▼
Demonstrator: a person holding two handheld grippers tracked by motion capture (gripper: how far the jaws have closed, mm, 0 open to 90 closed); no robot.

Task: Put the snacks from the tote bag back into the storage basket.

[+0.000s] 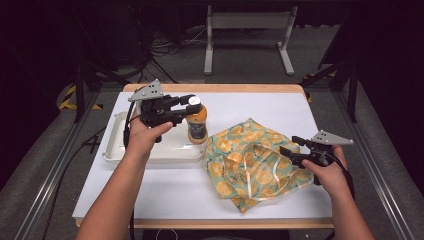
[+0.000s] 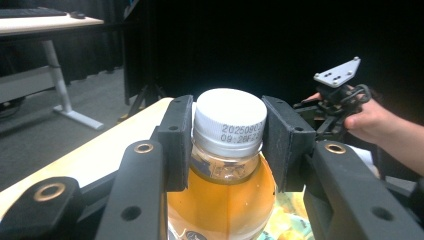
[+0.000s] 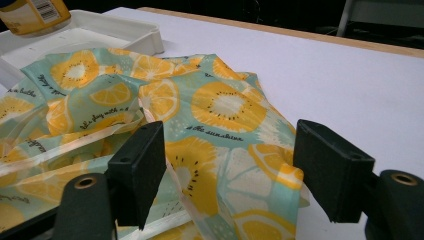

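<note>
Currently: left tongs clamp white-capped orange juice bottle; keep it upright. Right tongs gape open over lemon-print bag.

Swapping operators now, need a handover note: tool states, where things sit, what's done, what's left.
Left tool: shut on the bottle at its white cap, over the white tray's right end.
Right tool: open, jaws either side of the fruit-print bag's edge, not pinching it.
Done: bottle gripped.
Left, likely: open the bag and put the bottle inside; the bag lies flat and crumpled on the table.
</note>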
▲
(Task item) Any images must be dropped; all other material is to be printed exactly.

(Exercise result)
Demonstrator: a person holding two handheld grippers tracked by motion capture (gripper: how far the jaws have closed, mm, 0 open to 90 closed); no robot.

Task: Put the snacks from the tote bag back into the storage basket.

[+0.000s] 
[+0.000s] 
[+0.000s] 

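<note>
Currently: left tongs clamp white-capped orange juice bottle; keep it upright. Right tongs gape open over lemon-print bag.

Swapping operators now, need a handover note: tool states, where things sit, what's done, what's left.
Left tool: shut on the bottle at its white cap, over the white tray's right end.
Right tool: open, jaws either side of the fruit-print bag's edge, not pinching it.
Done: bottle gripped.
Left, likely: open the bag and put the bottle inside; the bag lies flat and crumpled on the table.
</note>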

Nothing more is required for this exercise.